SOLIDARIEDADE

Depois que seu Brandão morreu, a mulher dele resolveu vender tudo e ir morar no Rio Grande do Sul com a filha casada com um comerciante de lá. A oficina mecânica do marido que foi o ganha pão da família durante a vida toda, foi colocada à venda e a pessoa que apareceu era da cidade de Macaíba, no Rio Grande do Norte, mas tudo teria que ser entregue no endereço dele.

Dona Elvira nunca teve a oportunidade de fazer qualquer trato comercial e achou que o comprador tinha toda razão em querer que a mercadoria fosse entregue na porta dele. Afinal era assim que agia o dono da venda onde ela sempre comprou o que necessitava para a sua casa e acertou com o seu vizinho, proprietário de uma caminhonete D20 com reboque para levar tudo o mais breve possível.

O torno, mais pesado que uma manada de elefantes, foi colocado com muito custo em cima do reboque, juntamente com as caixas de madeira contendo o restante das ferramentas e para que não houvesse transtornos, a viagem foi programada para as primeiras horas do dia seguinte a fim de que a entrega fosse feita ainda com dia claro.

Mas imprevistos sempre acontecem. Motores a diesel têm uns tais bicos injetores que precisam de manutenção constante, tanto pela delicadeza do instrumento quanto pela péssima condição do combustível que se vende por aí. O filtro precisa estar 100% ou vai haver problema com a certeza tão absoluta quanto a de que tudo que vivo um dia há de morrer.

Ainda na Paraíba, mais ou menos na altura daquela esplanada de Mamanguape que além de cajueiros não se vê um pé de gente entre os povoados, sem construções e onde raramente passa alguém, a caminhonete teve um acesso de tosse e apagou. O máximo que Paulo pôde fazer foi aproveitando o embalo, trazer a caminhonete para o acostamento e tentar contornar o problema que, com certeza era na injeção do combustível.

Mas o problema se mostrou bem maior porque o filtro estava rompido e a sujeira do diesel devia ter entupido todos os bicos injetores. O tempo rolando, as horas passando e nada da solução. Já passava muito do meio dia quando uma outra caminhonete parou pouco mais adiante.

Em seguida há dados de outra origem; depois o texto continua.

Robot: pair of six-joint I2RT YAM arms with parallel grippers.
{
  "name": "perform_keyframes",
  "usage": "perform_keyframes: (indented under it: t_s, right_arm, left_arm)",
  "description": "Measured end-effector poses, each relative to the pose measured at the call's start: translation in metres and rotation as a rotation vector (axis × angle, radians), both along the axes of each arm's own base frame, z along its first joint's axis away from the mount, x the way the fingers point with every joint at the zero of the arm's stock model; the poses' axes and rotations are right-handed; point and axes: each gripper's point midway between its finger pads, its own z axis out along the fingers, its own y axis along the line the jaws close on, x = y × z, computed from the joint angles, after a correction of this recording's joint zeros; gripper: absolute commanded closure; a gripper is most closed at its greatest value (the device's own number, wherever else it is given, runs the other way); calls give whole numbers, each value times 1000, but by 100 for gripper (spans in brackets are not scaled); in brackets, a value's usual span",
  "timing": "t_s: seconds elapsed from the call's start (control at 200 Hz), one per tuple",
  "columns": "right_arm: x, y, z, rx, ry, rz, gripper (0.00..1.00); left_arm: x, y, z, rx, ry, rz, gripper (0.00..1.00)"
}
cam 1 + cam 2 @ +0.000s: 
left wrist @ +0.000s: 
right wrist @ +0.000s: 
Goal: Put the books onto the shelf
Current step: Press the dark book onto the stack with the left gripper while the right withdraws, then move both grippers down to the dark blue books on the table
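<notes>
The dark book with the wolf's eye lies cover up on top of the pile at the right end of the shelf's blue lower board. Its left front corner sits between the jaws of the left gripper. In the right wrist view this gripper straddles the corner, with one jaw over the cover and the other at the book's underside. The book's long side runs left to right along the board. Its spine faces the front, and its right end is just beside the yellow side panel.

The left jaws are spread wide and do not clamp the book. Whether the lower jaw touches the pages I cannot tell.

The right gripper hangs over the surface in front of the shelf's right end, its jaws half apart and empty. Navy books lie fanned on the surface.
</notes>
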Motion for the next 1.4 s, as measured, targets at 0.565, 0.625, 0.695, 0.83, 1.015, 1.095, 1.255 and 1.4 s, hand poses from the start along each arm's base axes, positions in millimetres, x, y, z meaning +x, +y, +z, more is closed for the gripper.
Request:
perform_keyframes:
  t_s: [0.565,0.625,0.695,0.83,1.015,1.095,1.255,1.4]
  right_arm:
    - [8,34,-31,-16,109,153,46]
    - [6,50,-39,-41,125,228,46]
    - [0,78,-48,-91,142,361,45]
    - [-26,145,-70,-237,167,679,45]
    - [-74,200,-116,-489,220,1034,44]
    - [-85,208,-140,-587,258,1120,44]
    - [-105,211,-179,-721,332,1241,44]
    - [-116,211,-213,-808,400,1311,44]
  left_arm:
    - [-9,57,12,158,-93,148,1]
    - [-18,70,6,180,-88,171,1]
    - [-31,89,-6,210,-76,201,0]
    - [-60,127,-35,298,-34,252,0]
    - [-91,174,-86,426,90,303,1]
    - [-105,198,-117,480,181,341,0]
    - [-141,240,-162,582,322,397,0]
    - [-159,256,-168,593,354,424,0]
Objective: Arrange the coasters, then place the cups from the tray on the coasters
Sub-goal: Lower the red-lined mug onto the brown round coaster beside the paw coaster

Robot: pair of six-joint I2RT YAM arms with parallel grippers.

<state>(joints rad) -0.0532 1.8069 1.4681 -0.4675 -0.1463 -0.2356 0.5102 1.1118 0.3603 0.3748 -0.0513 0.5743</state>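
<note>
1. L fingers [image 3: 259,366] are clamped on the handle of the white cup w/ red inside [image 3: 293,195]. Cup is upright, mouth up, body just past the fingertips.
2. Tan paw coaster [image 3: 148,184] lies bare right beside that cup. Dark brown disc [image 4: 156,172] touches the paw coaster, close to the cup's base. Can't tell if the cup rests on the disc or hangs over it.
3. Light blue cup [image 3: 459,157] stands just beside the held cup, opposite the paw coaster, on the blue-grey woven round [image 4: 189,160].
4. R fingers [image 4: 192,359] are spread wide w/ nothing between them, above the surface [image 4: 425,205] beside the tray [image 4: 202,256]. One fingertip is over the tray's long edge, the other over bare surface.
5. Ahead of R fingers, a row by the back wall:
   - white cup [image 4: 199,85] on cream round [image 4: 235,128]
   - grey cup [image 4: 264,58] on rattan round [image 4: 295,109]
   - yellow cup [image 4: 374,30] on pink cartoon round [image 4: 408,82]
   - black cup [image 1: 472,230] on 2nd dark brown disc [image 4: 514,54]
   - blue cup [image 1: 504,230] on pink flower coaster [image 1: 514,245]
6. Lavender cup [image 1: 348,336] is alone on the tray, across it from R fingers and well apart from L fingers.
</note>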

O homem falou ao se aproximar.

- Eu acho que você está com um grande problema rapaz... qual foi a encrenca?

Paulo pouco entendia de mecânica, salvo uns remendos no fusquinha velho que ele fazia até com faca de mesa, no resto ele precisava ser socorrido por quem realmente entendesse do riscado, mas arriscou de que se tratava de bico entupido e mostrou o furo no filtro. Conversaram sobre a venda das ferramentas, sobre o falecimento do antigo dono, da inexperiência da dona Elvira no trato com o comprador e sobre a entrega que precisava ser feita. Sem alarde, o desconhecido ofereceu a solução.

- Eu vou lhe rebocar até a minha oficina. A gente atrela o reboque com o material na minha caminhonete e você vai fazer a entrega com ela. Na volta você pega a sua, porque eu já devo ter resolvido o problema.

E assim se fez. Quando Paulo chegou em Macaíba já era noite e só no dia seguinte foi que arranjaram os ajudantes para descarregar o torno pesadão.

Paulo voltou o mais rápido possível. Tudo estava resolvido, mas o homem que ajudou a solucionar o problema, além de não cobrar pelo conserto da caminhonete, se recusou a receber o dinheiro do filtro novo e não permitiu que Paulo fosse até o posto para repor o combustível que havia sido gasto.

Os nomes dos personagens e os locais foram alterados, mas essa história é verídica, aconteceu há mais de trinta e cinco anos. Não se registrou o nome do homem que ajudou nem se houve oportunidade de encontra-lo outra vez, mas fica a certeza de que, nos dias atuais, já não mais existe a solidariedade daqueles tempos idos.